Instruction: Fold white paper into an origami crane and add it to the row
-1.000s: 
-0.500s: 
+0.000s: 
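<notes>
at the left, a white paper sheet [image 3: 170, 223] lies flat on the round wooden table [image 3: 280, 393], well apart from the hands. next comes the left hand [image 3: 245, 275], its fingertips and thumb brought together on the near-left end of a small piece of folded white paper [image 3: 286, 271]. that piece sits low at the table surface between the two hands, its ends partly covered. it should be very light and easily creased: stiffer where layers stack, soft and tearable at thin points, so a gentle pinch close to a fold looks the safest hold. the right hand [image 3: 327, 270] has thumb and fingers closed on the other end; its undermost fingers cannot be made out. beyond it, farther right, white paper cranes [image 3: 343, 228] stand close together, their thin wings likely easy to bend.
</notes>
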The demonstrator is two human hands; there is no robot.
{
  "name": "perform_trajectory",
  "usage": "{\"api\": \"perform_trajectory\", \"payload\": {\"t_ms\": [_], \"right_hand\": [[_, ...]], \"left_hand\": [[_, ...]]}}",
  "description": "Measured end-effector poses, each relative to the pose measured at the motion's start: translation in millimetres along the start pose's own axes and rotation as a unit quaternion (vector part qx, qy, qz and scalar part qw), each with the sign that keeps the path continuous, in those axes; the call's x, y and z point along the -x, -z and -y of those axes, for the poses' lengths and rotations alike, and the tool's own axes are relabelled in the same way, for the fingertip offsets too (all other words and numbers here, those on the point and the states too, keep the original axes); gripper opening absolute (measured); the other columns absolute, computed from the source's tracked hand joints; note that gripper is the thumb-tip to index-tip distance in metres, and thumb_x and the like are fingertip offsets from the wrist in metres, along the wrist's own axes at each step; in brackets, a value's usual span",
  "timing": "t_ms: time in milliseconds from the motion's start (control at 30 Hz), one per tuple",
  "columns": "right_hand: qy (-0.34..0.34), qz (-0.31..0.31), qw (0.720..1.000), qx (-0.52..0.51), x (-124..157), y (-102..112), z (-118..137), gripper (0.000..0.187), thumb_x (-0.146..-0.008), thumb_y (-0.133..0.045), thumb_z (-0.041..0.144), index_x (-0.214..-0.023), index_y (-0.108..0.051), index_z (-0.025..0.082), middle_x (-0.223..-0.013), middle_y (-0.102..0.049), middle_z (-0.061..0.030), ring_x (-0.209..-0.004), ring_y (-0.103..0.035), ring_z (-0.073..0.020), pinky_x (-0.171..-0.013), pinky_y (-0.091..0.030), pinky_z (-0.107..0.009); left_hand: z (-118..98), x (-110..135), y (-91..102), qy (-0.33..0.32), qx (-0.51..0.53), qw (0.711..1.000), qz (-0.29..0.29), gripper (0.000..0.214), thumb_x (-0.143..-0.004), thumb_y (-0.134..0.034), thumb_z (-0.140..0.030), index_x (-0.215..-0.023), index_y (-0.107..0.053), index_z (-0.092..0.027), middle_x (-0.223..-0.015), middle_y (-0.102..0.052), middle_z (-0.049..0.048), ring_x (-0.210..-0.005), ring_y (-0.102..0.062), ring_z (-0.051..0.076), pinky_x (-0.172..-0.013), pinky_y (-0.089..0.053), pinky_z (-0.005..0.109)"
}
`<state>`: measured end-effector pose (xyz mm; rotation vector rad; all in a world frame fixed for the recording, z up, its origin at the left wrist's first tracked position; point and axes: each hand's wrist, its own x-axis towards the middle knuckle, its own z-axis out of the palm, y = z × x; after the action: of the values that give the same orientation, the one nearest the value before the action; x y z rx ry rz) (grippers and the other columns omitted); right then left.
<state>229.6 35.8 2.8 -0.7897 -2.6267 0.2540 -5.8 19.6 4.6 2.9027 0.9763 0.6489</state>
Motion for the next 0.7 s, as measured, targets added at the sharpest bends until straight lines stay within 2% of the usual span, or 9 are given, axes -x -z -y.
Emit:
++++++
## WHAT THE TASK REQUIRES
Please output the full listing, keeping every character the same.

## EXPECTED ANSWER
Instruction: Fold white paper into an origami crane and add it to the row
-1.000s: 
-0.500s: 
+0.000s: 
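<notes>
at the left, a white paper sheet [image 3: 170, 223] lies flat on the round wooden table [image 3: 280, 393], well apart from the hands. next comes the left hand [image 3: 245, 275], its fingertips and thumb brought together on the near-left end of a small piece of folded white paper [image 3: 286, 271]. that piece sits low at the table surface between the two hands, its ends partly covered. it should be very light and easily creased: stiffer where layers stack, soft and tearable at thin points, so a gentle pinch close to a fold looks the safest hold. the right hand [image 3: 327, 270] has thumb and fingers closed on the other end; its undermost fingers cannot be made out. beyond it, farther right, white paper cranes [image 3: 343, 228] stand close together, their thin wings likely easy to bend.
</notes>
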The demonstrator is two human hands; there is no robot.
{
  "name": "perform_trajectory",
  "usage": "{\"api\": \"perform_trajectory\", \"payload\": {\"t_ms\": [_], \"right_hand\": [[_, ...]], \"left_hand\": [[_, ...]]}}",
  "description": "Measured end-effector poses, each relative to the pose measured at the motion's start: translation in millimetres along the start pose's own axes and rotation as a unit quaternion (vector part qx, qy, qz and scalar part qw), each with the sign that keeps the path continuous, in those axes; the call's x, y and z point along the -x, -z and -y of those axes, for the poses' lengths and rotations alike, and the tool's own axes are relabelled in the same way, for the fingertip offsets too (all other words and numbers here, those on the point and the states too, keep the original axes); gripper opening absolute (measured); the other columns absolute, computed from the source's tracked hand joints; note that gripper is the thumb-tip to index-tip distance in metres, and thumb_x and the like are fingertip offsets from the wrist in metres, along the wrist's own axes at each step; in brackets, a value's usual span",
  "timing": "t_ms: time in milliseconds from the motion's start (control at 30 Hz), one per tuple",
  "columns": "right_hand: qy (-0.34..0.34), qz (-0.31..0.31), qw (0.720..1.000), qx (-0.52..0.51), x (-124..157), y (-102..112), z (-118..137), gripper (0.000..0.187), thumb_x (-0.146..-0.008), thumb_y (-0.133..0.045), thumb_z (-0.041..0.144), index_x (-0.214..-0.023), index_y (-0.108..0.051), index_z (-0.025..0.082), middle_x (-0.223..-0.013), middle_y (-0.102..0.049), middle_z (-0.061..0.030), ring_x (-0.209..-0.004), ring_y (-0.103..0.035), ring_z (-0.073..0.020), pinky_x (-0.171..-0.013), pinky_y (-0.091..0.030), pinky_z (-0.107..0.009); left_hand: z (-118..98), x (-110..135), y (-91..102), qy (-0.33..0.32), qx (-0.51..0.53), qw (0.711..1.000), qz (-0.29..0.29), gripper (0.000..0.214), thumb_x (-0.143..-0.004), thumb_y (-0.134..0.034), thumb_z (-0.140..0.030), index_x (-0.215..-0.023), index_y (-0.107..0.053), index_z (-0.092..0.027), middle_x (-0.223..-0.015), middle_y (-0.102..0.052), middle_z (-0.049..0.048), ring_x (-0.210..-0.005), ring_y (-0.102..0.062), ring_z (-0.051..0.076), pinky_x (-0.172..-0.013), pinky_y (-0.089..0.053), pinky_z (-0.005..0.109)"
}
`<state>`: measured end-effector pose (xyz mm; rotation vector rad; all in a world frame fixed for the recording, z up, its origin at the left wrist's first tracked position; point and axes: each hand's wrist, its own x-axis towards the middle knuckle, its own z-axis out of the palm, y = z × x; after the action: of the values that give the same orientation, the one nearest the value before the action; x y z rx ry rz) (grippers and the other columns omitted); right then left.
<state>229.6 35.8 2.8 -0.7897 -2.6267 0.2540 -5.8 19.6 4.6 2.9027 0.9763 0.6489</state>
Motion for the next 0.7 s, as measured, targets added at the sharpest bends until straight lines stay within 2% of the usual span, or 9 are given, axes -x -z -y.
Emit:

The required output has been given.